There are several factors that make an exhibition of the work of these two artists particularly compelling but perhaps what Frank Bowling and Dennis de Caires most significantly share is a continued commitment to, and love of, the act of painting. Both are graduates of The Royal College of Art in London and have been painting since they left the college's Painting School; fifty and twenty-five years ago respectively.
Bowling and de Caires were born in Guyana (British Guiana as was), the former in Bartica (a small town at the confluence of the Cuyuni and Mazaruni Rivers with the Essequibo River) and the latter in Georgetown (the capital city that sits on the Demerara river). This simple fact has had a defining impact on their lives as artists and their long friendship has, I think, been based on their mutual understanding of the dilemma(s) of a move from The New World to The Old and the complex emotional, intellectual and cultural challenges that ensue.

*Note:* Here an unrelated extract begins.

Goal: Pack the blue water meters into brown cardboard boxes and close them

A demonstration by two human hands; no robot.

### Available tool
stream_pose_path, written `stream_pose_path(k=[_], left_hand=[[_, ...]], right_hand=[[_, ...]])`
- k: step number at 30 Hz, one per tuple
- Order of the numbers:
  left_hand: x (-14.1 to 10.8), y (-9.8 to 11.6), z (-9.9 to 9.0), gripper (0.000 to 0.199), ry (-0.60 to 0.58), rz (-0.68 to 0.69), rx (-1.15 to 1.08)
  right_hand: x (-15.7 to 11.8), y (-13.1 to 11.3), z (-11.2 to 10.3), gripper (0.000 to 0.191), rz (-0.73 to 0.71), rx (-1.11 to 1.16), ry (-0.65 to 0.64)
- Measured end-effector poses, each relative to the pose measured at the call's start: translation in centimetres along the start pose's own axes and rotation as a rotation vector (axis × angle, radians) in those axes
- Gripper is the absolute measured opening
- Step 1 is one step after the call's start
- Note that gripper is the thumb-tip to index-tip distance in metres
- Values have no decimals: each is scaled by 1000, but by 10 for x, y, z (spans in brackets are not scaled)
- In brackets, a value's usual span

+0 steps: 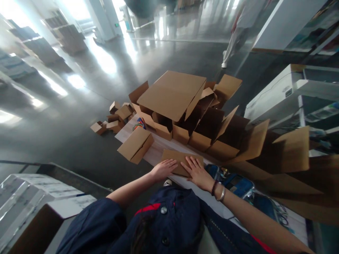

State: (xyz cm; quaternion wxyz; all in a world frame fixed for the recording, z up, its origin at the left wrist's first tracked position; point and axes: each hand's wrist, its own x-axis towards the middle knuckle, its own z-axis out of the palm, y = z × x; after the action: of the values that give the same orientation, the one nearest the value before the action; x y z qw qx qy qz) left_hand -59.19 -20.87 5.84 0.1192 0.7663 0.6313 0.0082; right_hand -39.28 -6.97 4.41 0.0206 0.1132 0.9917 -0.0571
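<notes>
Head view shows the cardboard box (177,155) beneath the left hand (164,168) and right hand (199,173), hands flat and slightly apart.

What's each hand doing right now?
Left hand: open, palm down on the box, not gripping.
Right hand: open, flat on the same box.

The top edge cut off a blurry person (234,38) and a fuzzy dark shape (150,7). The left hand (164,168) and right hand (198,173) hid bits of a box (182,155).
</notes>
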Motion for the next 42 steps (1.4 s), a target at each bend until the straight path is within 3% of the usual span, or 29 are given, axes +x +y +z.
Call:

It is not surprising then that they share a passion for the history of painting and that both are keen students of Western European art and its subsequent developments in the Twentieth Century American school. Perhaps more surprising, is their love of British painting (both adore the work of Gainsborough for example) and their view that it is the very exoticism of European colour that has informed their work in the past.
The Guyanese writer Wilson Harris is an important touchstone for both painters and a reading of, for example, The Palace Of The Peacock gives insight into the way in which Guyanese explore language itself to gain a stronger grasp of reality in order to better define their experience. It seems to me that this is here paralleled by these two painters who are equally fascinated by, and obsessed with, finding a visual equivalent.

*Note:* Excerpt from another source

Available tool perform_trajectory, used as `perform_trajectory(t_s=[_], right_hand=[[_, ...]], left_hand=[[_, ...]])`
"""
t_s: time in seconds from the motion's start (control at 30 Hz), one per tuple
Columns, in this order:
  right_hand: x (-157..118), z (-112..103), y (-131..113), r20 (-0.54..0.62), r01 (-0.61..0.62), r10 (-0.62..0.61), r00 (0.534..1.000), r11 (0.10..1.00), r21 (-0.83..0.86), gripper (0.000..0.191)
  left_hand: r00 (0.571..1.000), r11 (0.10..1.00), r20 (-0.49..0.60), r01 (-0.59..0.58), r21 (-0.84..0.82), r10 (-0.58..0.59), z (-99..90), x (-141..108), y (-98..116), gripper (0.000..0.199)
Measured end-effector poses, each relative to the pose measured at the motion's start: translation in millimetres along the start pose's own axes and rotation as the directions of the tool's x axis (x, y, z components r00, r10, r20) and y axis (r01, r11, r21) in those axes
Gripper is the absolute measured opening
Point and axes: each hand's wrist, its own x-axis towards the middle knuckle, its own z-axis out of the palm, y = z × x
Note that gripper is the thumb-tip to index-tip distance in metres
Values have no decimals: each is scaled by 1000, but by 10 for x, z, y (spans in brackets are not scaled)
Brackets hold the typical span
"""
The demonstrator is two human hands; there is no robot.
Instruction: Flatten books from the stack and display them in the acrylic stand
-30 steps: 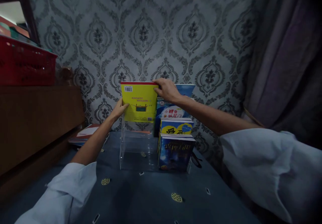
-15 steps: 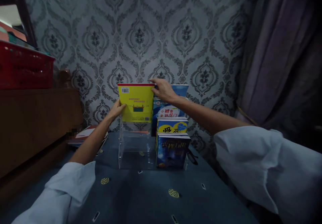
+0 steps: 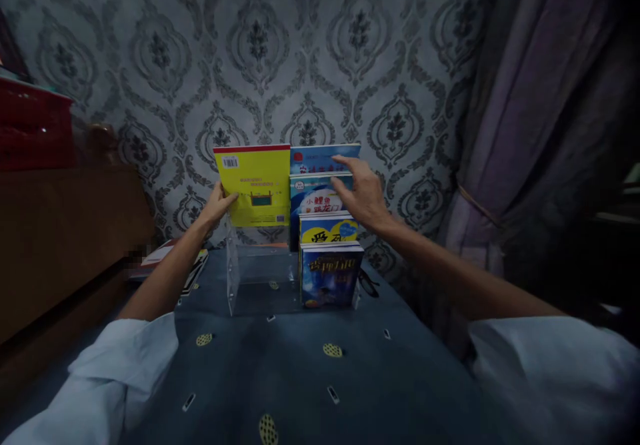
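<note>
Head view: left fingers (image 3: 229,200) grip a yellow, red-topped, barcoded book (image 3: 256,185); right fingers (image 3: 353,166) spread apart.

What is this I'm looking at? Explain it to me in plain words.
There is no machine: you see a person's left hand and right hand, both bare. One camera, worn on the head, looks forward and down at them. On the blue surface stands a clear rack with books stepped up its right side. The left hand holds a yellow book by its left edge. The right hand is open at the upper blue books; whether it touches them, I can't tell.
</note>
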Motion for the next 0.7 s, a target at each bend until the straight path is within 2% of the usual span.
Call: perform_trajectory(t_s=[0.1,0.17,0.23,0.27,0.33,0.4,0.5,0.6,0.7], right_hand=[[-477,-94,66,-30,-98,99,995,995,36,41],[-834,-112,101,-41,-182,185,982,982,56,42],[-1186,-92,128,-49,-275,279,959,958,80,43],[-1349,-71,137,-52,-319,325,944,943,94,44],[-1632,-10,148,-49,-399,407,912,909,124,45],[-1837,61,151,-30,-463,473,881,872,159,45],[-1999,156,146,20,-532,542,840,817,221,47],[-2049,214,130,39,-561,572,820,787,255,48],[-2076,241,98,56,-569,578,814,775,274,51]], left_hand=[[996,995,-89,-18,94,27,-13,-112,-32,67],[970,963,-216,-56,264,115,-8,-292,-49,67],[928,891,-284,-95,444,241,51,-554,-62,60],[920,853,-263,-125,507,291,108,-705,-68,54],[927,785,-141,-206,584,349,284,-1013,-83,41],[932,742,30,-306,597,361,517,-1283,-106,33],[911,719,237,-412,561,337,887,-1544,-157,31],[928,686,296,-367,628,226,1190,-1641,-192,31],[954,582,295,-269,767,52,1409,-1672,-174,29]])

I am not sure that either artist would want to make any great claim in respect of this but I feel that in this exhibition it is evident that those major issues - fundamental to painting - concerning colour, form and language that have occupied artists for centuries are engaged with here. And, furthermore, in ways that allow us to see new possibilities and potential through the act of painting.
It is twenty two years since Frank Bowling and Dennis de Caires showed together in an ambitious exhibition in 1989 at The Umana Yana Centre in Georgetown co-organised by The British Council and The Ministry of Sport and Culture in Guyana. This new exhibition in Wales affords us an opportunity to re-examine and celebrate their work again.